■ What to produce ■
Use the entries below and reproduce exactly the lines from the one containing "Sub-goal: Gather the" down to the one containing "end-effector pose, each", both of them included.

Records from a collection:
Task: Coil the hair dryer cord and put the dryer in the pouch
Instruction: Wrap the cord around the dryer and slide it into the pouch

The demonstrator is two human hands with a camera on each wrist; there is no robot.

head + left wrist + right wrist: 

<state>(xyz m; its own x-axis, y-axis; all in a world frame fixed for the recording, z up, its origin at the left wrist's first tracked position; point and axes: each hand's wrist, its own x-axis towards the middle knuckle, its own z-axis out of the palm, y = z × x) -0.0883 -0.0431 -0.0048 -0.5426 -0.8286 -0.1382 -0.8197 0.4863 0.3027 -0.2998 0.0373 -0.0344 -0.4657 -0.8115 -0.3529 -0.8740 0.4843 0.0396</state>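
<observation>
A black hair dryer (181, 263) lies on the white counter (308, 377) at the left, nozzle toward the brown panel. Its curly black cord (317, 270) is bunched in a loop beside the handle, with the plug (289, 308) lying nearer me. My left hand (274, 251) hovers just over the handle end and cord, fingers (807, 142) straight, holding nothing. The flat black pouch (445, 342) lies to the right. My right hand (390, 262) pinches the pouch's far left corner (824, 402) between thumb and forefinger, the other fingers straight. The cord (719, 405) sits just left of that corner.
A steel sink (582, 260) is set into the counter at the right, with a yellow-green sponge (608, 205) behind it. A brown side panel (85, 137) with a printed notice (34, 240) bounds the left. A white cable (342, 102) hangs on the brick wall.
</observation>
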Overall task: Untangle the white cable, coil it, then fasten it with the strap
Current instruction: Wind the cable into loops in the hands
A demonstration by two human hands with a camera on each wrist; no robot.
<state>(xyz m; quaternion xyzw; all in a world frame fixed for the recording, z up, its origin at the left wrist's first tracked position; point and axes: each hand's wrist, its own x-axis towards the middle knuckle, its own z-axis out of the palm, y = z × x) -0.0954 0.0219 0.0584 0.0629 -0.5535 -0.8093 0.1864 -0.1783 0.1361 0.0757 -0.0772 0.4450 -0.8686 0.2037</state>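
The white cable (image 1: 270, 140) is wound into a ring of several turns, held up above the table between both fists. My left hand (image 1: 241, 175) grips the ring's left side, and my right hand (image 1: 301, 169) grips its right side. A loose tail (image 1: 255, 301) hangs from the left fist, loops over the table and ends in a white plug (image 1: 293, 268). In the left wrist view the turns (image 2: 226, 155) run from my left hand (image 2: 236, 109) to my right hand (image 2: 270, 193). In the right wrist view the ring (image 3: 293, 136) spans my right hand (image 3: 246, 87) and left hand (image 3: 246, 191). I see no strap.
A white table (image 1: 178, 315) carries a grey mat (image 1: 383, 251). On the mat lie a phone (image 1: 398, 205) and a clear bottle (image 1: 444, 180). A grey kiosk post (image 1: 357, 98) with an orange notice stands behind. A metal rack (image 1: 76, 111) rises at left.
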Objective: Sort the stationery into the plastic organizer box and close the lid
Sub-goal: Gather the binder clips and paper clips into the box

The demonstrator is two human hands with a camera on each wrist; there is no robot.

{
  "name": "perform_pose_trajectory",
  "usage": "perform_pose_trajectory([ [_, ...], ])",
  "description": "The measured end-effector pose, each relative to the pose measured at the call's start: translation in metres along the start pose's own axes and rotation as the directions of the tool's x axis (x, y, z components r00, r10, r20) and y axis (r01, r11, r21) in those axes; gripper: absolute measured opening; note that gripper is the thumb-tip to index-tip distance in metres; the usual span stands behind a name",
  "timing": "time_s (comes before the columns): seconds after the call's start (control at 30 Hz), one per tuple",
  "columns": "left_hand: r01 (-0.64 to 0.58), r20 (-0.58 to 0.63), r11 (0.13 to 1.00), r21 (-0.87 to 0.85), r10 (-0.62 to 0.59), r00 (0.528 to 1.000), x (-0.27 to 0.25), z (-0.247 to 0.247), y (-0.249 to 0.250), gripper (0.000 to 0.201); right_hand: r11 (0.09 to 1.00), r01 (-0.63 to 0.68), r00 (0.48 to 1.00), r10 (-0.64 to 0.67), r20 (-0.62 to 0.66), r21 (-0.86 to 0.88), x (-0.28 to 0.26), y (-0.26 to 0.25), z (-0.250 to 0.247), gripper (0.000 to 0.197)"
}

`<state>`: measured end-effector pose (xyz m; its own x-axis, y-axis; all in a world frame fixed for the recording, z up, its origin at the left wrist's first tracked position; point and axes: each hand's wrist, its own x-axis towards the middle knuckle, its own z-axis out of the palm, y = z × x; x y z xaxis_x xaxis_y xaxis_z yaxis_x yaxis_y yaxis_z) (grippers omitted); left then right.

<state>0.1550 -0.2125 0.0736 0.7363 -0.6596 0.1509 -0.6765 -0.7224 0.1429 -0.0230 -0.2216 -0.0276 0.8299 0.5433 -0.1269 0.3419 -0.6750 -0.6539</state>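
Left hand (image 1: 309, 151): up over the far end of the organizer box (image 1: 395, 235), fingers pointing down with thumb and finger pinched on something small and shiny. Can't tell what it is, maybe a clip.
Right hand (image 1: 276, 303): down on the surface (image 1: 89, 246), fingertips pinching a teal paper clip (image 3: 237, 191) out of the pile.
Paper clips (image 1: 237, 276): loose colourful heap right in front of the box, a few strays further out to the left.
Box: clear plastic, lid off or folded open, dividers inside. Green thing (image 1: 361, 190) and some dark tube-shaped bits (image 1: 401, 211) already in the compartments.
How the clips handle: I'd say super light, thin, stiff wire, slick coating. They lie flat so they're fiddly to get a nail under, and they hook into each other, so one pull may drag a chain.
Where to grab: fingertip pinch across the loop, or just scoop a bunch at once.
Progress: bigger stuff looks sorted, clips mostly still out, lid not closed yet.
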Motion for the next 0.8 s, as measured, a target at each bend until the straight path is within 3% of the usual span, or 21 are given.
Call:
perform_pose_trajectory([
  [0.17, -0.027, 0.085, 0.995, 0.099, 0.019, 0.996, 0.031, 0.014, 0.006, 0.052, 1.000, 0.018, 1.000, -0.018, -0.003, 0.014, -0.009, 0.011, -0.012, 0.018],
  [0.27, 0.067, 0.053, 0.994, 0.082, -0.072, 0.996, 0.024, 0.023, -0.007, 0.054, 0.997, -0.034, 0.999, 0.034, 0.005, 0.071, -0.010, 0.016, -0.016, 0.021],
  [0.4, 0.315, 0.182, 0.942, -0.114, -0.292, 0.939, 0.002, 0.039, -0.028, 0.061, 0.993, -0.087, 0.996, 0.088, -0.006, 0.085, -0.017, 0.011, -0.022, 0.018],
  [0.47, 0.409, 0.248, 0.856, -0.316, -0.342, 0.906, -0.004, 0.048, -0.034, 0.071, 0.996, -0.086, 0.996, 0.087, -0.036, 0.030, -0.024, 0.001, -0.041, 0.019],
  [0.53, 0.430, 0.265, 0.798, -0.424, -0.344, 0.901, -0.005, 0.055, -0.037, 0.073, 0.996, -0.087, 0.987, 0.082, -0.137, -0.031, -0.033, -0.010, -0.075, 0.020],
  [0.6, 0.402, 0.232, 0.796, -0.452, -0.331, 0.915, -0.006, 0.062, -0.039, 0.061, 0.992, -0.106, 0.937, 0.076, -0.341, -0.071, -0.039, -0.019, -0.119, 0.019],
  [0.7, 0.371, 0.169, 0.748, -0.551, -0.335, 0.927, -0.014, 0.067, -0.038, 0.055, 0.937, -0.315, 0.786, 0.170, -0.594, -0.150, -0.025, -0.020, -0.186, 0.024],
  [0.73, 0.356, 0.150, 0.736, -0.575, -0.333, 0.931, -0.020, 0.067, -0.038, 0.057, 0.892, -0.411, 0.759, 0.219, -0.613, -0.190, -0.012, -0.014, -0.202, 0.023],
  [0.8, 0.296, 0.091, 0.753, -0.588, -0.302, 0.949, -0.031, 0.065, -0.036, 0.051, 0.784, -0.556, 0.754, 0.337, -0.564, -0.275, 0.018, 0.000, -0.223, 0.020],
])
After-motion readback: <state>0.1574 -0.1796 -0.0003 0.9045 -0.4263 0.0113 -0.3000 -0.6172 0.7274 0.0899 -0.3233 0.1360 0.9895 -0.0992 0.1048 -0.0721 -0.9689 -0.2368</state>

■ Task output ■
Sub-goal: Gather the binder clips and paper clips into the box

The demonstrator is two human hands with a camera on each wrist; there is no robot.

{
  "name": "perform_pose_trajectory",
  "usage": "perform_pose_trajectory([ [_, ...], ])",
  "description": "The measured end-effector pose, each relative to the pose measured at the call's start: translation in metres along the start pose's own axes and rotation as the directions of the tool's x axis (x, y, z components r00, r10, r20) and y axis (r01, r11, r21) in those axes; gripper: absolute measured opening; note that gripper is the thumb-tip to index-tip distance in metres; the usual span stands behind a name",

What was asked now has a complete answer.